Com o objetivo de evitar a violação de direitos fundamentais das mulheres, tais como a vida e as integridades física, psicológica, sexual, patrimonial e moral, a lei chamou para a responsabilidade não apenas o Poder Judiciário, mas também diversas instituições e órgãos governamentais, reforçando que a promoção e defesa dos direitos das mulheres não era tarefa de uma única esfera, mas sim uma missão conjunta com as áreas de segurança pública, assistência social, saúde, educação, trabalho e habitação.

Sabe-se que a responsabilização criminal das pessoas agressoras é uma consequência primordial após a violação dos direitos das mulheres, mas ela não é a única e não impedirá novos atos de violência se for adotada isoladamente. A Lei Maria da Penha nos indica a compreensão de que não se tratam de atos isolados, mas de um conjunto estrutural de opressões que se sobrepõem, sendo mais rigorosas com algumas mulheres do que com outras.

Muito embora a Lei Maria da Penha abranja todas as mulheres, independente de sua raça, idade ou classe social, precisamos reconhecer que a violência afeta de maneira desproporcional as mulheres mais vulnerabilizadas, como as mulheres negras, trans, idosas e com deficiência, que enfrentam não apenas o machismo e a misoginia, mas também a discriminação pelo racismo, transfobia, etarismo e capacitismo. É urgente uma sociedade mais empática, solidária e consciente.

No entanto, mesmo após 17 anos de existência da lei, ainda enfrentamos desafios institucionais e culturais profundos. A mudança de paradigmas é sempre um caminho árduo, padrões culturais levam décadas para serem construídos ou modificados.

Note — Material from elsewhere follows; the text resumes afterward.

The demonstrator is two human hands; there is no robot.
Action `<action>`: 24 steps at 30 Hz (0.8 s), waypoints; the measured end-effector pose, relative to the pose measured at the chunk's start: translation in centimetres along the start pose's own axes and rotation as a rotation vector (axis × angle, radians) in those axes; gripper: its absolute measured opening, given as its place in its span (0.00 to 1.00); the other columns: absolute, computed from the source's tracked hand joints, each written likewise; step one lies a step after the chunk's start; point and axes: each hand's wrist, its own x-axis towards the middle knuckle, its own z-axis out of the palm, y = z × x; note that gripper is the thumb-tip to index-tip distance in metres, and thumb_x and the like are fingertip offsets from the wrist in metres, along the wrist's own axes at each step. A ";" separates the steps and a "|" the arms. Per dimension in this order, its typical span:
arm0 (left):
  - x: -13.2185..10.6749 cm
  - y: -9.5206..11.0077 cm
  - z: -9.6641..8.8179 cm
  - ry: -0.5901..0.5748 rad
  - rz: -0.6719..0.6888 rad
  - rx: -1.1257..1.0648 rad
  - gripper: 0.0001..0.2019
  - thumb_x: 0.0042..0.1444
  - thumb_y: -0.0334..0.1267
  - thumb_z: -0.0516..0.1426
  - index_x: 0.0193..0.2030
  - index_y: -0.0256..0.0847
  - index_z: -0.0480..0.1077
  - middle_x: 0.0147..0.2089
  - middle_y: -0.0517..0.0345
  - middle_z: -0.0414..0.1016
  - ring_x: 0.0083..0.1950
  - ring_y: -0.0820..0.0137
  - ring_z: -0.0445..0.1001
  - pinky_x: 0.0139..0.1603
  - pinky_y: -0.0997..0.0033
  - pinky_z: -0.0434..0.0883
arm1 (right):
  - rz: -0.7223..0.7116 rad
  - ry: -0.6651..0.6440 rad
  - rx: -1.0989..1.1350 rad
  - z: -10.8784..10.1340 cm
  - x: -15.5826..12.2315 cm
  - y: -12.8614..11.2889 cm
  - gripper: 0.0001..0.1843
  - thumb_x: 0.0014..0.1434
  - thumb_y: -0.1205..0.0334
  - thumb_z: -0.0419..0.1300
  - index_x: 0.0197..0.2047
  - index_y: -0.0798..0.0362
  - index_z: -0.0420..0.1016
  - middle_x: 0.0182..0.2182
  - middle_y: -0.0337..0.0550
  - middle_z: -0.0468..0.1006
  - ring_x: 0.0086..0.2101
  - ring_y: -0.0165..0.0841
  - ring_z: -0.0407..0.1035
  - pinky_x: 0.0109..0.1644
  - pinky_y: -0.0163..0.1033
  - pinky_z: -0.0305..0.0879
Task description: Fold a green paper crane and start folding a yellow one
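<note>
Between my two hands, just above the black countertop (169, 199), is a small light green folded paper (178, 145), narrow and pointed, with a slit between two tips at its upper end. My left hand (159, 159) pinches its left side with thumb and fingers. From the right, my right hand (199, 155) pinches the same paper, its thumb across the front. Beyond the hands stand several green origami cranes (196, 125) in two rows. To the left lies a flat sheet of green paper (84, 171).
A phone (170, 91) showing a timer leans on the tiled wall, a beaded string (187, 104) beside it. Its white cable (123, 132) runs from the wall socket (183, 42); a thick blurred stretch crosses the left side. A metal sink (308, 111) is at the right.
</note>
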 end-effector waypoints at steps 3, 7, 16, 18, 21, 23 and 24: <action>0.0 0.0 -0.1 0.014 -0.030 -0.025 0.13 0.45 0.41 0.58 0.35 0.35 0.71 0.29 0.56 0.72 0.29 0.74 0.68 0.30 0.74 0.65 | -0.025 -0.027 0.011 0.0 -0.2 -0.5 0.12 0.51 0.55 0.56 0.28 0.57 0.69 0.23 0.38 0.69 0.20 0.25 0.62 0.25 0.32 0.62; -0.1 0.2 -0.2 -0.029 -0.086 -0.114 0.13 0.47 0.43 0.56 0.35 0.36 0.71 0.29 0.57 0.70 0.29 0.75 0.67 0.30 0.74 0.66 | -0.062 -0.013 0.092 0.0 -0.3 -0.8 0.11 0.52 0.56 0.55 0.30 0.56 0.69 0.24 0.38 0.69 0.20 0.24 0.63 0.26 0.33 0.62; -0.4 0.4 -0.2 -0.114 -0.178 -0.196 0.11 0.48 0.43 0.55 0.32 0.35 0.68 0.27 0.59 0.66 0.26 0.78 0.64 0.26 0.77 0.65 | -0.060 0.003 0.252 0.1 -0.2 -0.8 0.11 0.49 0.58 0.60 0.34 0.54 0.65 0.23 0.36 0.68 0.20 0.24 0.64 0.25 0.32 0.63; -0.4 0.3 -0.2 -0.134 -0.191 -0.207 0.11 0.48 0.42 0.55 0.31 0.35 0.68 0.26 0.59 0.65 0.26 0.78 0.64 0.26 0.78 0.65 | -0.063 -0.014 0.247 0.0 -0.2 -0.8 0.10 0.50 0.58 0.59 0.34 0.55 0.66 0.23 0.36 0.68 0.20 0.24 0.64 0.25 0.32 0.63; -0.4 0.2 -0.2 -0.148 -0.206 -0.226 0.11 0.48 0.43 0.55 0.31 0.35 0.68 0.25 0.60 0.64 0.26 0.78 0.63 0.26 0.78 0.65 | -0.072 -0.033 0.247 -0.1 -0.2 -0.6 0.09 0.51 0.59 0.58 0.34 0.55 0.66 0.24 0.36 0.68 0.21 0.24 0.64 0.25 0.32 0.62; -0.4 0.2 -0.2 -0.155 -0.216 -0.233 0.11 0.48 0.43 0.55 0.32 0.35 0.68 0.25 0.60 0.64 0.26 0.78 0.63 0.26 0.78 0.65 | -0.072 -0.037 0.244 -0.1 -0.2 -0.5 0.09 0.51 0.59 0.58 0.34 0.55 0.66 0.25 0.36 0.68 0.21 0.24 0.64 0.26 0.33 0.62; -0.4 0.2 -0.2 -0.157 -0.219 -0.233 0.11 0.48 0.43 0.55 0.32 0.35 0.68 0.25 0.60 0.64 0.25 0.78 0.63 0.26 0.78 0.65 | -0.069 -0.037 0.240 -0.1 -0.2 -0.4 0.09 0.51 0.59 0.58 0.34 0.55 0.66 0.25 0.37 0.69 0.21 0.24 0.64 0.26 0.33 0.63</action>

Nesse cenário, é comum a utilização de argumentos supostamente técnicos que afastem a implementação completa das diretrizes legais.

Ademais, nos dias de hoje, muito embora as mulheres tenham ingressado no mercado de trabalho, elas ainda ocupam um número maior de postos na informalidade, recebem um salário menor que os homens em mesma posição e grau de escolaridade, precisam acumular a rotina de trabalhos domésticos e com dependentes e são as primeiras a serem demitidas em casos de crises, como bem demonstrou a pandemia da COVID-19.

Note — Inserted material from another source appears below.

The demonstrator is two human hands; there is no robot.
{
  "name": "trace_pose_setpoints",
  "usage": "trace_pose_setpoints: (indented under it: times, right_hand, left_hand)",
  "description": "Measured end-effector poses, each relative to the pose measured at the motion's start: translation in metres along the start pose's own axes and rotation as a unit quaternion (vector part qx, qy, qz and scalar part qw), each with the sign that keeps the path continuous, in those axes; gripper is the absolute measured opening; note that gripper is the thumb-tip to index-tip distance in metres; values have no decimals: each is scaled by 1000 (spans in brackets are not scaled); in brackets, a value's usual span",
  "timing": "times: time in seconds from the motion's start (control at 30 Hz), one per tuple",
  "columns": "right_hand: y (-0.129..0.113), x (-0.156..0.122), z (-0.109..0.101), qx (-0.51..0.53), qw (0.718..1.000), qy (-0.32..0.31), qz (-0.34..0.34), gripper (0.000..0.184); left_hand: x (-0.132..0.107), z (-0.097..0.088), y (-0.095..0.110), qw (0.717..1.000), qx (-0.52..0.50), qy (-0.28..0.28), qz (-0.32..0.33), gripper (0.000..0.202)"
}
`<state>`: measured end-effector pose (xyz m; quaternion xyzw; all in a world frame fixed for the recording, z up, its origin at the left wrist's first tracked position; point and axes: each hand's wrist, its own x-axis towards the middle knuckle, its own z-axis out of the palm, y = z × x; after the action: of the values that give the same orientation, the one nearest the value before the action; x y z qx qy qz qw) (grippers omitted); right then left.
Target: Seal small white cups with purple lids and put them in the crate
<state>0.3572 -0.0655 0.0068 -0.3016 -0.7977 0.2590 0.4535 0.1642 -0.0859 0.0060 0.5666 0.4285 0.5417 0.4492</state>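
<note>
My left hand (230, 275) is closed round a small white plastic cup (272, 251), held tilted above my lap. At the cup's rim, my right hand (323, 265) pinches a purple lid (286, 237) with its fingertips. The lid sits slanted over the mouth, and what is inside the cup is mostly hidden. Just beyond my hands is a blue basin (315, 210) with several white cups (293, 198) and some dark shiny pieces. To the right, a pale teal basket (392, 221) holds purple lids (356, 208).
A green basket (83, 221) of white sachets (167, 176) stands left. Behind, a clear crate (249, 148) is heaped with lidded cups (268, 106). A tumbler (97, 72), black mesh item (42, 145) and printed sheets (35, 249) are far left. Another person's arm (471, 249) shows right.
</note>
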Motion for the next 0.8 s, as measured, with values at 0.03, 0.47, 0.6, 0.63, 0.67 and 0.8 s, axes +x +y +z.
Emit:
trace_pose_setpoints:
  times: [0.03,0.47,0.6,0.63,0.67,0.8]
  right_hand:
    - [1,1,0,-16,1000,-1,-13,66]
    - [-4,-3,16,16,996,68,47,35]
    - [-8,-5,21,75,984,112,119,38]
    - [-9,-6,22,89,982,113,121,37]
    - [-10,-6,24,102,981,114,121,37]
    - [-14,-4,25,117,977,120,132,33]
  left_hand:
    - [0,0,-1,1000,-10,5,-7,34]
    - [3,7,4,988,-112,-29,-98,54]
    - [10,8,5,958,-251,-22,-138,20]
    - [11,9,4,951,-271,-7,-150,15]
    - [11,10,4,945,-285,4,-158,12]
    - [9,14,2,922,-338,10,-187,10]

A desigualdade de poder entre os gêneros favorece a violência doméstica e familiar, haja vista que homens que transmitem uma masculinidade tóxica ou mulheres que reproduzem o machismo diante de outras mulheres em situação de maior vulnerabilidade social ou menor privilégio se sentem “autorizados” ao controle de seus corpos e mentes. Para alcançarmos um futuro onde a violência de gênero seja apenas uma triste lembrança do passado, devemos investir em educação em direitos humanos das mulheres, promovendo uma cultura de respeito e igualdade. Precisamos enxergar que a prevenção à violência é o caminho mais eficaz para transformar vidas e construir um mundo melhor para as mulheres e para todas as pessoas. Quando mais mulheres deixarem de ocupar a posição de vítimas e se emanciparem do ciclo de violência, mais humana e empática será a nossa sociedade.

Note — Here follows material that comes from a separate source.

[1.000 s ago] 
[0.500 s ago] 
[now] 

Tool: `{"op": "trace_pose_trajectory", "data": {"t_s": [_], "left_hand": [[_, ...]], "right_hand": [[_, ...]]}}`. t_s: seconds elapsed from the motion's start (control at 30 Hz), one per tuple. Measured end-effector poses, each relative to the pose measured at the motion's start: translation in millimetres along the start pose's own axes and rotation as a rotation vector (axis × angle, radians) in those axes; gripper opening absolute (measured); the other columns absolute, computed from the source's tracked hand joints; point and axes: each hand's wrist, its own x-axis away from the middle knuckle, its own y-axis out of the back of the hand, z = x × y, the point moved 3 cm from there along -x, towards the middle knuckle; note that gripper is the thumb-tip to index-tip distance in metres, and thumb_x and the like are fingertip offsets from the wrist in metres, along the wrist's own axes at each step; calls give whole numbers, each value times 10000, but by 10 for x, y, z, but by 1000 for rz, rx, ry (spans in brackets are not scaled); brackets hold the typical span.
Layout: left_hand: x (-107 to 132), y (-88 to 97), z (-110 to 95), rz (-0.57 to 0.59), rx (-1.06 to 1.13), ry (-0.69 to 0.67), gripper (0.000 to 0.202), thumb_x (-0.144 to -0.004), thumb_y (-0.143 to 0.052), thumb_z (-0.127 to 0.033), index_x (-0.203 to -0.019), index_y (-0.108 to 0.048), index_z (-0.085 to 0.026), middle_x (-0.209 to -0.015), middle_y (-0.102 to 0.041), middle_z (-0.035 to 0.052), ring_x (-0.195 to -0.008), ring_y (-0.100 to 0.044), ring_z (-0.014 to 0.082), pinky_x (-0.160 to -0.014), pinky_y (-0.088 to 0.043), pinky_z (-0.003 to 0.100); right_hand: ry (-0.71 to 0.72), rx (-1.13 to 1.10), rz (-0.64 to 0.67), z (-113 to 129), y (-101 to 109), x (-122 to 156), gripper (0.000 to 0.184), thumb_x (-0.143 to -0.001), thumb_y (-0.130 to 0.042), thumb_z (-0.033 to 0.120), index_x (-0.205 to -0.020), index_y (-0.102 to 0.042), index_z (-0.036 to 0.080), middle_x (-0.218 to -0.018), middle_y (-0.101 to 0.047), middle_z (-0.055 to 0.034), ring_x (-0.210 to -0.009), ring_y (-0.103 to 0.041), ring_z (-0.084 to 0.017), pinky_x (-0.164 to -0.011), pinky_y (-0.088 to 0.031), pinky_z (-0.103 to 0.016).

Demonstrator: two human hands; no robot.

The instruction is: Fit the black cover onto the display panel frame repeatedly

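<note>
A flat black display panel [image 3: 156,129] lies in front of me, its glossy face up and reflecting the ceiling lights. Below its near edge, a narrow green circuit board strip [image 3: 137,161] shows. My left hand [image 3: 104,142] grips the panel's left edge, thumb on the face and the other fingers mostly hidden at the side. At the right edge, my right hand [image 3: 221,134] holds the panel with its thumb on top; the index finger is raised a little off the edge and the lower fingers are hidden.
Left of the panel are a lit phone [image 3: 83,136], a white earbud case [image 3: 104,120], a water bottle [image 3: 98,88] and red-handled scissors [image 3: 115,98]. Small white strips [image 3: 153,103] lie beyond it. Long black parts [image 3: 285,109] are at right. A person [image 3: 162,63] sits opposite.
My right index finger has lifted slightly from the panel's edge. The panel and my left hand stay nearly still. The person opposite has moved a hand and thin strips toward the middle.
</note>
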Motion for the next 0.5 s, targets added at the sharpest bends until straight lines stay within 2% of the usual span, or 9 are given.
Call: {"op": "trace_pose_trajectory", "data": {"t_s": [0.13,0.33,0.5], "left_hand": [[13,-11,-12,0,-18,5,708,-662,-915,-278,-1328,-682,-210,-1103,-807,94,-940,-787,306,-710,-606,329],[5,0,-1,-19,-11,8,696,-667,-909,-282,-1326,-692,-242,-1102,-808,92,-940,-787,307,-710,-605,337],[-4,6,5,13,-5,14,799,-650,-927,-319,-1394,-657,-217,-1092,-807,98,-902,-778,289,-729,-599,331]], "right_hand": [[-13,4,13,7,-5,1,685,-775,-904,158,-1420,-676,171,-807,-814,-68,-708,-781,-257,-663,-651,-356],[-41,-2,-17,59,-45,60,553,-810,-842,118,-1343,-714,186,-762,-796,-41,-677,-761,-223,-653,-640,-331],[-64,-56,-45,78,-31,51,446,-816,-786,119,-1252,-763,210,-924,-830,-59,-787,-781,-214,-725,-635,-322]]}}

Para tanto, é essencial participarmos ativamente das redes locais/regionais de enfrentamento à violência contra as mulheres. A união entre a sociedade civil, governos e instituições é um poderoso instrumento para erradicar a violência de gênero. O diálogo aberto, o respeito às diferenças e o trabalho conjunto são as chaves para construir políticas públicas e estratégias de atuação verdadeiramente inclusivas e eficazes. É também impossível não se emocionar diante da força dos movimentos feministas, que mesmo em meio a adversidades, se unem para apoiar e fortalecer umas às outras.

Assim, em homenagem aos 17 anos da Lei Maria da Penha, renovamos nosso compromisso de seguir lutando para que um dia todas as mulheres possam viver livres de violência. Que a esperança e a determinação sejam nossas maiores aliadas nessa jornada e que jamais percamos de vista o valor incalculável de cada vida que é protegida e transformada por essa lei tão importante. Vamos nos unir na construção de um futuro onde todas as mulheres possam ser protagonistas de suas próprias histórias.